Он поднялся и вышел в коридор, оставив Айшет в недоумении и не очень-то ему поверившей.
— 2-
— Одним словом, господа хорошие, всё, что видел древний человек, было для него исполнено тайны и нуждалось в объяснении…
Елена Михайловна заметила легкую вибрацию мобильного телефона — кто-то прислал ей SMS-сообщение. Прерывать лекцию она не собиралась: мединститут и его студенты и без того не слишком избалованы визитами профессора Архангельской, чтобы бездумно раскидываться считанными минутами, отведенными под «пары».
Будущие медики слушали ее с интересом: Елена Михайловна была искусным повествователем и всегда могла превратить нудноватую лекцию по психологии в грандиозный спектакль одного актера. Она числилась среди коллег и студентов натурой язвительной и острой на язык.
— Ну, вы, поколение фаст-фуда и покемонов, разумеется, знать не знаете и знать не можете одного выдающегося французского поэта и кинорежиссера, работавшего в середине прошлого века с таким жанром, как сюрреализм. Так что же, будут желающие назвать фамилию?
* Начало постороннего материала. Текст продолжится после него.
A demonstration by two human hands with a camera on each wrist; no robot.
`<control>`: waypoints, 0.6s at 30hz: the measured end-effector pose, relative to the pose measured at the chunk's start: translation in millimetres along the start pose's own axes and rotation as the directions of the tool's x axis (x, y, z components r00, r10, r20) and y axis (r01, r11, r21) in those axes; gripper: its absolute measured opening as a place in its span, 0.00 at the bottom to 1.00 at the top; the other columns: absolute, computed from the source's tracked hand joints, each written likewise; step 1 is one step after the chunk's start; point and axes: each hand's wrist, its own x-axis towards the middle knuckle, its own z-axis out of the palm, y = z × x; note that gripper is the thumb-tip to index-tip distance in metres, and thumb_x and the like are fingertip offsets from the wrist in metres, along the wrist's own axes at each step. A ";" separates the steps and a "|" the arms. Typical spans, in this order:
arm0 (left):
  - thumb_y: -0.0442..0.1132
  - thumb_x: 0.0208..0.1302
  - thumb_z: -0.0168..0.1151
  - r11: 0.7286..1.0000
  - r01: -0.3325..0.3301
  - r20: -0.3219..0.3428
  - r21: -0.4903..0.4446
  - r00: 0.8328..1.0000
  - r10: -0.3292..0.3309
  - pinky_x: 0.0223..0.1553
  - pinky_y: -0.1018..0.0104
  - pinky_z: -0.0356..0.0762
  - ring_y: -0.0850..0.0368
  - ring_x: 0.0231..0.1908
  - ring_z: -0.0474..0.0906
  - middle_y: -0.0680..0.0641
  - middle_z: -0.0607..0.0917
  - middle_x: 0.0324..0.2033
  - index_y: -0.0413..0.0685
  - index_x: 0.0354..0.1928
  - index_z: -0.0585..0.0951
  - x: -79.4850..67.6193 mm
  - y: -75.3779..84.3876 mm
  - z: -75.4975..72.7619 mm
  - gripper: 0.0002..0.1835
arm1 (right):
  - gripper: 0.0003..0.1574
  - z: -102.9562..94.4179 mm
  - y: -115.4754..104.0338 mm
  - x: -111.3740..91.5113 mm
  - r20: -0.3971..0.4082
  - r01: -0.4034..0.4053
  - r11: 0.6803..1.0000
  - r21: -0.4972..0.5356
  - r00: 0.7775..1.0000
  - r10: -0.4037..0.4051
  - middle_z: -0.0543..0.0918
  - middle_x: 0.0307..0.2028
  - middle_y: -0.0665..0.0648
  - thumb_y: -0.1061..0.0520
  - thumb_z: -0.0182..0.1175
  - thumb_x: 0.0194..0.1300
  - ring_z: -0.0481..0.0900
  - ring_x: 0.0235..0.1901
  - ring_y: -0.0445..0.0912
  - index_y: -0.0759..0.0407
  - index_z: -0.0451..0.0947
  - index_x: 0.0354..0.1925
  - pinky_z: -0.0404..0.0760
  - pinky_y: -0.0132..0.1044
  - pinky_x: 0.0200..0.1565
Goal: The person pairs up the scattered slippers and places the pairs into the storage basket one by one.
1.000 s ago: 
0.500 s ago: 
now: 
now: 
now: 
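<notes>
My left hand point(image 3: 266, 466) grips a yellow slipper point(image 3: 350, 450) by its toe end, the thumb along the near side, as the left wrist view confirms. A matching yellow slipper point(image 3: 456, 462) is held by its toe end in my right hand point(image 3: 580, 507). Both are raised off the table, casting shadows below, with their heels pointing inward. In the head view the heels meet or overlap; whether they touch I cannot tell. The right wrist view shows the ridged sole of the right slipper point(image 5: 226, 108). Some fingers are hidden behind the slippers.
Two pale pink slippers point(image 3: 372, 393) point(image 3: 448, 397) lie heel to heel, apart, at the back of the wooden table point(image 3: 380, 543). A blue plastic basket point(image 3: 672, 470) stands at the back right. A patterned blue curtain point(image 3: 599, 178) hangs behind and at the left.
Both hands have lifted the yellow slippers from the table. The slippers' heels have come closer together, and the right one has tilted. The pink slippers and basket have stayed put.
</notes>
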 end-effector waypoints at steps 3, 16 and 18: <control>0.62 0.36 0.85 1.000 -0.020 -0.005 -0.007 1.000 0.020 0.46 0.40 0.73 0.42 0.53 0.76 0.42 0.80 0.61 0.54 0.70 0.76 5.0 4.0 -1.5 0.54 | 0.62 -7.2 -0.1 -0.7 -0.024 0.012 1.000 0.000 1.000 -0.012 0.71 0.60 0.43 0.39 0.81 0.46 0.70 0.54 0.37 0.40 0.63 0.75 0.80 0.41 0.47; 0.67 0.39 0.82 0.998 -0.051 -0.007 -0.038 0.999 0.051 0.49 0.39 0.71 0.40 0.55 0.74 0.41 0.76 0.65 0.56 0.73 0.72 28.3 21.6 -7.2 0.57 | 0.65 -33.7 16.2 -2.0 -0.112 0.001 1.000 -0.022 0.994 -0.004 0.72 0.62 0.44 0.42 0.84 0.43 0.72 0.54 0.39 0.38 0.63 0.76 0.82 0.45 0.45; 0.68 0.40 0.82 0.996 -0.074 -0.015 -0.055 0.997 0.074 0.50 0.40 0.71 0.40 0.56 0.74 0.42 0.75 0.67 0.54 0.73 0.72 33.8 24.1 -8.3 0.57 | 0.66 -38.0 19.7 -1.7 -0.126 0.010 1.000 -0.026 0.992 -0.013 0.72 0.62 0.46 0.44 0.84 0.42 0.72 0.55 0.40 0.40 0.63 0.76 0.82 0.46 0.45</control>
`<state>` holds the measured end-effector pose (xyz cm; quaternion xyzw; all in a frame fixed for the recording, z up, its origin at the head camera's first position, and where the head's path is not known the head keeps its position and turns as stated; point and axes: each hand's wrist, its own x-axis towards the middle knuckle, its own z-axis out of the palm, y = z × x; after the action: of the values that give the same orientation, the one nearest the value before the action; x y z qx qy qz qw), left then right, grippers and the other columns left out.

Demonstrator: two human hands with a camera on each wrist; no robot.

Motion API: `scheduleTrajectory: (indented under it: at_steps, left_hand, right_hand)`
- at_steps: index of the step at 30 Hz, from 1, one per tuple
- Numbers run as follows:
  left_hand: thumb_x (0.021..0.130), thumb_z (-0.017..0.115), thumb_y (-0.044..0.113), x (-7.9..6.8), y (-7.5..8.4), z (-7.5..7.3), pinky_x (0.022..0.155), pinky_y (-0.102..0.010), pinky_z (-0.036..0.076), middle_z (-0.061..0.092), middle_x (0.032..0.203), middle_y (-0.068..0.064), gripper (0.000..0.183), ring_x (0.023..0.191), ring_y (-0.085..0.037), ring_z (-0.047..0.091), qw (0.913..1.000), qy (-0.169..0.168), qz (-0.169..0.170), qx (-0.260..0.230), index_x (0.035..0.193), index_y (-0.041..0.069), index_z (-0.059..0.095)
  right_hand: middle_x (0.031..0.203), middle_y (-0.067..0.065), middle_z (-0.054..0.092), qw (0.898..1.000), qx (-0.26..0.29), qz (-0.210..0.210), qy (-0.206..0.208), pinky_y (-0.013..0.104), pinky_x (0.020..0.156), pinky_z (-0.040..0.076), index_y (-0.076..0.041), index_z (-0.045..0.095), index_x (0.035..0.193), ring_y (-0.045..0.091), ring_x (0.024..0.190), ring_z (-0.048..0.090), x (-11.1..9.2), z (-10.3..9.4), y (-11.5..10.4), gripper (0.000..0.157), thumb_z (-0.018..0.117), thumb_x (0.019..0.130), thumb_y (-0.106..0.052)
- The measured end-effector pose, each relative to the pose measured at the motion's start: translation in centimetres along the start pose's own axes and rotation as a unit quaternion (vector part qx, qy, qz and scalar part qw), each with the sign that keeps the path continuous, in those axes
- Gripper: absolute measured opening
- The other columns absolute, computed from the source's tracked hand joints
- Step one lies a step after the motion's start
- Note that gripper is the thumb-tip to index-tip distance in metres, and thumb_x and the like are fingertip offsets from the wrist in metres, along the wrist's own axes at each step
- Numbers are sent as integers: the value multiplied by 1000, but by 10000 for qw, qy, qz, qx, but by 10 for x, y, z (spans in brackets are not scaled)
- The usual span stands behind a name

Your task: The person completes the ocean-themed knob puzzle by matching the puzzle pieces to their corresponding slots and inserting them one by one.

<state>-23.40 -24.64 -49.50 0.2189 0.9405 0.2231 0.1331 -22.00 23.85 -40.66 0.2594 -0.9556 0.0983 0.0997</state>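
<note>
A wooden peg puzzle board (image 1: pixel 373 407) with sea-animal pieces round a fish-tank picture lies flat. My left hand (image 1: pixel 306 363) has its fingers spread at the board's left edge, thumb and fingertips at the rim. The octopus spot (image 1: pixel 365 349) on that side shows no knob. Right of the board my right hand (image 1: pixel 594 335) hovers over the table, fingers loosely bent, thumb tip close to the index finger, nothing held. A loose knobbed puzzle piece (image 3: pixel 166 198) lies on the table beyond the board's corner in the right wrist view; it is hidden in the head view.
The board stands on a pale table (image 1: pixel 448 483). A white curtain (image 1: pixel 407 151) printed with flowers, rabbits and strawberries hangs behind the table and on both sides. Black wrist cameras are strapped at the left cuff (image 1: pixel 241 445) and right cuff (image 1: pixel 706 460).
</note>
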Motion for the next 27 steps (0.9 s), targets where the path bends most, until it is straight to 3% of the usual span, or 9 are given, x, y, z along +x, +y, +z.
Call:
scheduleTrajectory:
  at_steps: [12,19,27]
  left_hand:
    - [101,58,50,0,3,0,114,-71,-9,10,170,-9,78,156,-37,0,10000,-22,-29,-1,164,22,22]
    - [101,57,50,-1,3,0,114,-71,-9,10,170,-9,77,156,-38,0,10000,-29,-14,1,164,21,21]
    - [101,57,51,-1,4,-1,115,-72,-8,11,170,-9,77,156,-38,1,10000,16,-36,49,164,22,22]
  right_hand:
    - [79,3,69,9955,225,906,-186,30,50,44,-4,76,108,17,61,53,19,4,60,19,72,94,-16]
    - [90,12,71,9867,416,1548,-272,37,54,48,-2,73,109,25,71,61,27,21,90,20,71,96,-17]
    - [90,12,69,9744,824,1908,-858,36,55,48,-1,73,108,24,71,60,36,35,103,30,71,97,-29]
Аудитория скромно заскучала. Кто-то постукивал по зубам колпачком ручки, кто-то старательно обводил уже написанные слова или что-то искал в учебнике.
Архангельская усмехнулась:
— Понятно. К моему прискорбию, аниме и мангой он не занимался. Хотя, живи он в наше время, мог бы проявить себя в таких течениях, как яой. Хм, а что ж это вы так сразу оживились, господа? Я сказала что-то смешное, да? Вот вы… да-да, вы! Как ваша фамилия, господин студент?
— Борисов.
— Ох, какая хорошая актерская фамилия. Не Олег ли?
— Виктор.
— Давайте представим, господин Борисов, что вы стали психоаналитиком и начали принимать пациентов. И вот среди них оказался один с нетрадиционной, как это принято называть, сексуальной ориентацией. Он обратился к вам за помощью, как к эскулапу души, открыл вам тайну, тщательно оберегаемую ото всех. И тут вы, господин Борисов, начинаете хихикать…
— Да нет, Елена Михайловна, на приеме я точно не стану. Мне по барабану, педик он или не педик. Если деньги заплатит, я его излияния соглашусь слушать хоть весь день.
— Н-да, Виктор. Садитесь, Виктор. Вы меня, перефразируя самого Кокто, не удивили. Да, Кокто был гомосексуалистом, но это не мешало ему быть великолепным поэтом и потрясающим кинорежиссером. Кто сам без горба — пусть кинет в него камнем!